Selon une enquête de l'Autorité de régulation de la communication audiovisuelle et numérique (Arcom), publiée en 2022, ce sont quelque 2,3 millions de mineurs qui fréquentaient déjà chaque mois des sites pour adultes – un chiffre en augmentation de 36 % en cinq ans.
Bien que l'industrie pornographique véhicule une image très dégradée, qu'il faut combattre, de la femme, nous ne pouvons évidemment pas interdire ces sites.
Toutefois, il est de notre responsabilité de protéger nos enfants en restreignant l'accès de ces sites au seul public adulte.
Des outils inspirés des recommandations du rapport de la délégation aux droits des femmes ont été mis en place depuis sa publication en 2022. Je pense notamment à la loi du 21 mai 2024 visant à sécuriser et à réguler l'espace numérique, dite loi Sren. Celle-ci impose à certains sites internet, tels que ceux ayant un caractère pornographique, de contrôler l'âge des visiteurs, par la mise en place d'un système robuste et protecteur, que l'on appelle le double anonymat. C'est une avancée en faveur de la protection des enfants.

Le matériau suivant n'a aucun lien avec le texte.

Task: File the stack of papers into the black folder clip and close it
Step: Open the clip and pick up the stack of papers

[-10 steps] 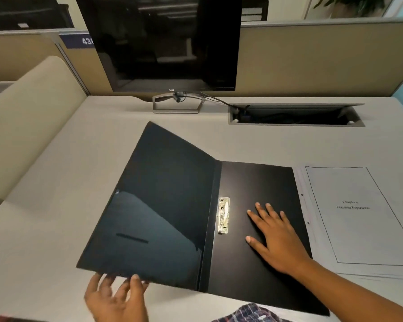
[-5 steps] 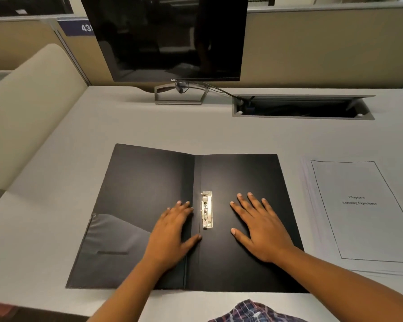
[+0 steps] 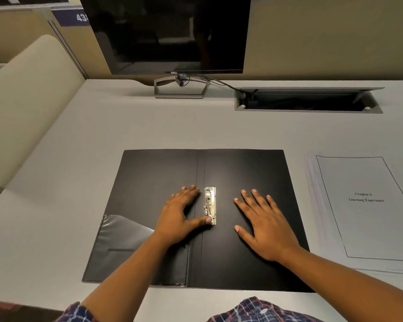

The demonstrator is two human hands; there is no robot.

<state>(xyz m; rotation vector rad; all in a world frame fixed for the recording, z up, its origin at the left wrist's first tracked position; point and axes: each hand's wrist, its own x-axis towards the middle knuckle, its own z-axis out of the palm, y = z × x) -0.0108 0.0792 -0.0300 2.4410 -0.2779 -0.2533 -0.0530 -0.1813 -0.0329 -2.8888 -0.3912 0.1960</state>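
Note:
The black folder [image 3: 242,168] lies open and flat on the desk in front of me. Its metal clip [image 3: 210,205] sits just right of the spine, lying flat. My left hand [image 3: 180,217] rests palm down on the left cover beside the spine, its thumb tip touching the clip's lower end. Flat on the right cover, fingers spread, lies my right hand [image 3: 266,225], a little right of the clip. The stack of papers [image 3: 368,217] lies to the right of the folder, its printed title page facing up. Neither hand holds anything.
A dark monitor [image 3: 168,33] on a stand [image 3: 180,89] is at the back of the grey desk [image 3: 79,159]. An open cable tray [image 3: 308,102] is recessed at the back right. Beige partitions [image 3: 323,38] close off the back and left.
The left cover has gone from raised to flat on the desk. My left hand moved from the folder's front edge onto the left cover, its thumb now at the clip. My right hand stayed in place.

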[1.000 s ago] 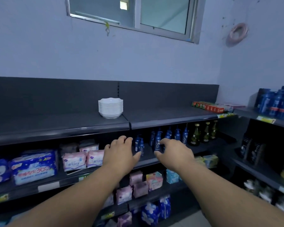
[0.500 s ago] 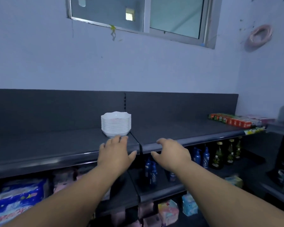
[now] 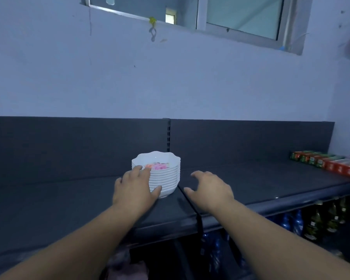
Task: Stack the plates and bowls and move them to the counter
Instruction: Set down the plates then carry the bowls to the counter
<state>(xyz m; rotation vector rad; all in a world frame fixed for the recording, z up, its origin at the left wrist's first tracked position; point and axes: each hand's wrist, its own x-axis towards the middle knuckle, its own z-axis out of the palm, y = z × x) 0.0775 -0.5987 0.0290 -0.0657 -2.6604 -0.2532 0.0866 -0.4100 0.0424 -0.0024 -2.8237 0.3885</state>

Cette loi gagnerait aussi en efficacité avec l'application effective du programme relatif à l'éducation à la vie affective, relationnelle et sexuelle (Evars). Malheureusement, les séquences qui y sont consacrées, même si elles sont obligatoires, d'une durée de trois heures par an et par niveau – ce qui équivaut d'ailleurs au temps passé par un enfant de 3 ans devant un écran en deux jours ! – ne sont encore que trop peu dispensées.
Tout comme nous l'avons fait pour la pornographie, nous devons protéger les jeunes de l'exposition excessive et précoce aux écrans et de la dépendance au numérique.
Ce texte constitue une étape importante qui permet d'agir concrètement.
De notre capacité collective à former, informer, sensibiliser, éduquer les enfants face à ces dangers dépendra l'avenir de notre société. Si nous vivons dans une société de l'hyperconnexion, nous voulons avant tout une société hyperconnectée avec le réel, faite de relations sociales plus que de réseaux sociaux.
Pour cela, il faut, je le répète, former, informer, sensibiliser. Le groupe Union Centriste soutient et votera bien entendu cette proposition de loi de notre collègue Catherine Morin-Desailly. (Applaudissements sur les travées du groupe UC. – Mme Marie-Do Aeschlimann applaudit également.)